He needs to do some anger management for starters. Cursing at you, insulting you with foul names, throwing and breaking things, etc. are all utterly unacceptable.

You both need to attend MC to work on your communication. You both seem to have all kinds of feelings, annoyances, etc. that you aren't communicating and are instead choosing to keep them inside and let them "stew" until one of you explodes. You should also both have a discussion regarding expectations, which ones are fair and which ones are not. 

For instance, your husband has an expectation that his wife should WANT to go to bed with him each night. By not doing so for a long time, that expressed to him that you did not want to be with him, that you did not respect him or his needs, and were actively rejecting him. (I'm guessing he had told you before that he liked you coming to bed with him rather than way after he'd fallen asleep) When it all exploded into a giant mess, you eventually "complied" with his request to come to bed earlier, but due to your habit of staying up late, probably an adjusted sleep schedule, valuing those late evening hours for "me time", etc. you resented him for making you feel like you needed to comply with his request. Maybe you felt like he didn't value YOUR needs or respect your wishes, that maybe he was selfish for this, etc. This resulted in you coming to bed earlier for huffing and puffing about it, or laying in bed with the glow of your cell phone trying to entertain yourself, etc.

For him, that wasn't really any better than you just staying up by yourself in the living room. For one, a big part of his desire for you to come to bed with him was probably a desire to share more intimacy with you. Whether that's just cuddling before bed, or sex, or just sharing the pleasant feeling of drifting off to sleep knowing your partner is beside you and is happy to be there. Your being there and huffing/puffing or playing with your phone might technically fulfill his request, but it doesn't meet any of the actual needs he probably had for making the request, probably leaving him even more frustrated than he was before.

That's the kind of communication you need, to be able to dig into the root of your feelings, needs, desires, etc. "I want you to come to bed with me every night." might be the request, but the real issue is WHY. Imagine if you wanted to have a weekly family outing every weekend, and you wanted him to come along. If he came along but spent every moment looking like he was miserably bored, constantly played on his phone, didn't participate in anything, etc., you'd probably be very hurt, feel disrespected, and ultimately ask "Why did you even agree to come if this is how you were going to act?!" (to which his bewildered response might be, "Because you asked me to! I thought this is what you wanted!" See the problem?)


Lastly, why did you need to know what he was doing on his tablet? That makes it sound like you've had reason to be concerned about him before. Could it "just" be porn or could he be involved with someone else? I say "just" porn because that is really the absolute best case scenario in the situation you described.
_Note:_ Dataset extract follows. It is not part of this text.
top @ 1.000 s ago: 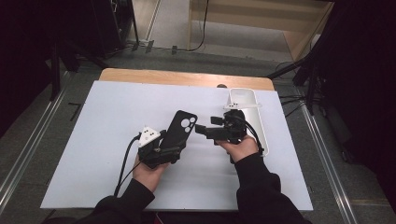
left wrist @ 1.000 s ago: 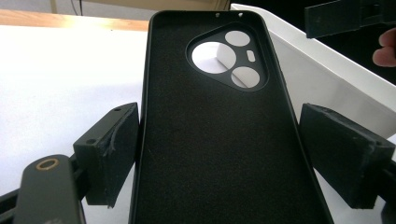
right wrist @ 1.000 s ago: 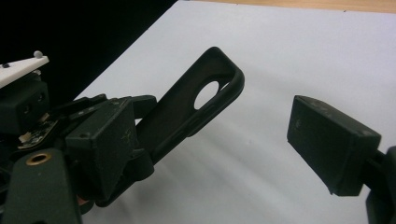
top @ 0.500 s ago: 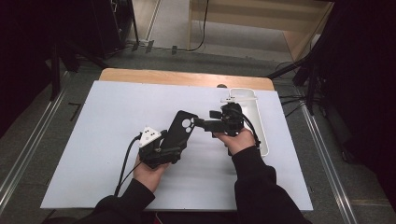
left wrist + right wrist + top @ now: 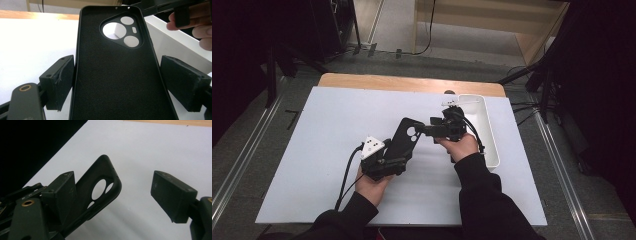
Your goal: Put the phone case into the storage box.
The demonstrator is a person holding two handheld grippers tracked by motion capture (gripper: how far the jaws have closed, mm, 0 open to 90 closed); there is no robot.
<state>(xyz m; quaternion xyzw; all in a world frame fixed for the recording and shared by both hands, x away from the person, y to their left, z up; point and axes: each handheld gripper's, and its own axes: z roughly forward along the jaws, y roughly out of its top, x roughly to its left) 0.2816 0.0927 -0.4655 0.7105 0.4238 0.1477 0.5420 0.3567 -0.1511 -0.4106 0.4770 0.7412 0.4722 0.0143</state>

Although for the record, pornography is a marriage killer and should be vehemently avoided at all costs.


----------



## JohnC_depressed (Dec 6, 2012)

He threw friggin wrenches at your head - WTF??? You are not overrracting


----------



## pandorasflower (Dec 18, 2013)

I say you get out of there it is only a matter of time before he refuses to allow you to escape and allows his anger to get the better of him... this could turn very bad very quickly you were right to call the police and for your childrens sake get them out! it only takes a split second for it to turn on your children problems like this only escalate unless the reason for the anger and resentment are addressed and dealt with. He needs anger management and you need to find yourself someone who respects you and does not try and control you. His family are enablers and obviously have the same problem if they are directing the blame onto you rather than onto their own grown son who is acting like a child throwing things, rather a dangerous child but you get my meaning. I hope you can find you and your kids a safe place as soon as possible and do not let him know where you are going until he has gotten help or you have decided its over for good.


----------